The groups were also statistically similar at baseline on the Unified Parkinson's Disease Rate Scale Part III (UPDRS III), the MMSE, and the BDI.

After the 50 sessions, the researchers tested the patients once again on the PDQL and the BDI. The group receiving Feldenkrais instruction improved significantly on both quality of life and depression while the control group got slightly worse on both scales.

 

The change in the Feldenkrais group compared with baseline was statistically significant for both PDQL (P = .004) and BDI (P = .0005).

The differences between the Feldenkrais group and the control group were also statistically significant for both PDQL (P = .002) and BDI (P = .05).
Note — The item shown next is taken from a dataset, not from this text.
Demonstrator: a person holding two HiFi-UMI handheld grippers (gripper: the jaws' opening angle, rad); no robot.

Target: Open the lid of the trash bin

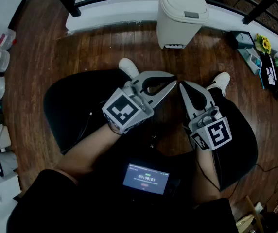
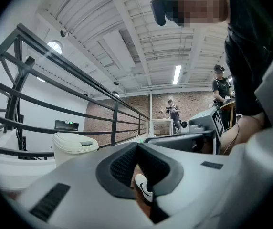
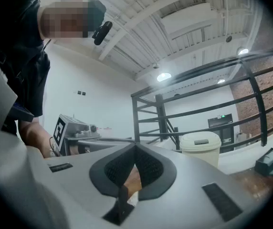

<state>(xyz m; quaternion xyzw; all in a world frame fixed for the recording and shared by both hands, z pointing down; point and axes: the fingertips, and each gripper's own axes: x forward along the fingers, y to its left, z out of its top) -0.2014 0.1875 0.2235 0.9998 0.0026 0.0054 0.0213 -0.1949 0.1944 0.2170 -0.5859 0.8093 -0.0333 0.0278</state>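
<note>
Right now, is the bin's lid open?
No, the lid sits flat and shut on the bin.

Floor: dark brown wooden planks (image 1: 95,52), running up to a raised white curb (image 1: 114,11).
Railing: black metal bars (image 3: 198,104), standing along the curb.
Walls: a red brick wall (image 2: 127,116) at the far end; a plain white wall (image 3: 93,104) on another side.
Ceiling: white ceiling (image 2: 127,32), crossed by beams.
Light: one lit strip lamp (image 2: 177,74) and round ceiling lamps (image 3: 164,76), all switched on.
</note>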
"People with Parkinson's have all kinds of trouble with movement, so if we can modify that it would be great," said Kathleen Sulka, PT, PhD, a professor of physical therapy at the University of Iowa in Iowa City.

 

But other exercise programs have also proved beneficial for people with Parkinson's disease, she said, so she would like to see a larger study in which some patients practiced the Feldenkrais Method and others practiced different exercises.

"I see this as a wonderful pilot study," she told Medscape Medical News.

The study was funded by Conselho Nacional de Desenvolvimento Cientifico e Tecnológico. Dr Teixeira-Machado and Dr Sulka have disclosed no relevant financial relationships.

American Pain Society (APS) 34th Annual Scientific Meeting. Presented May 14, 2015.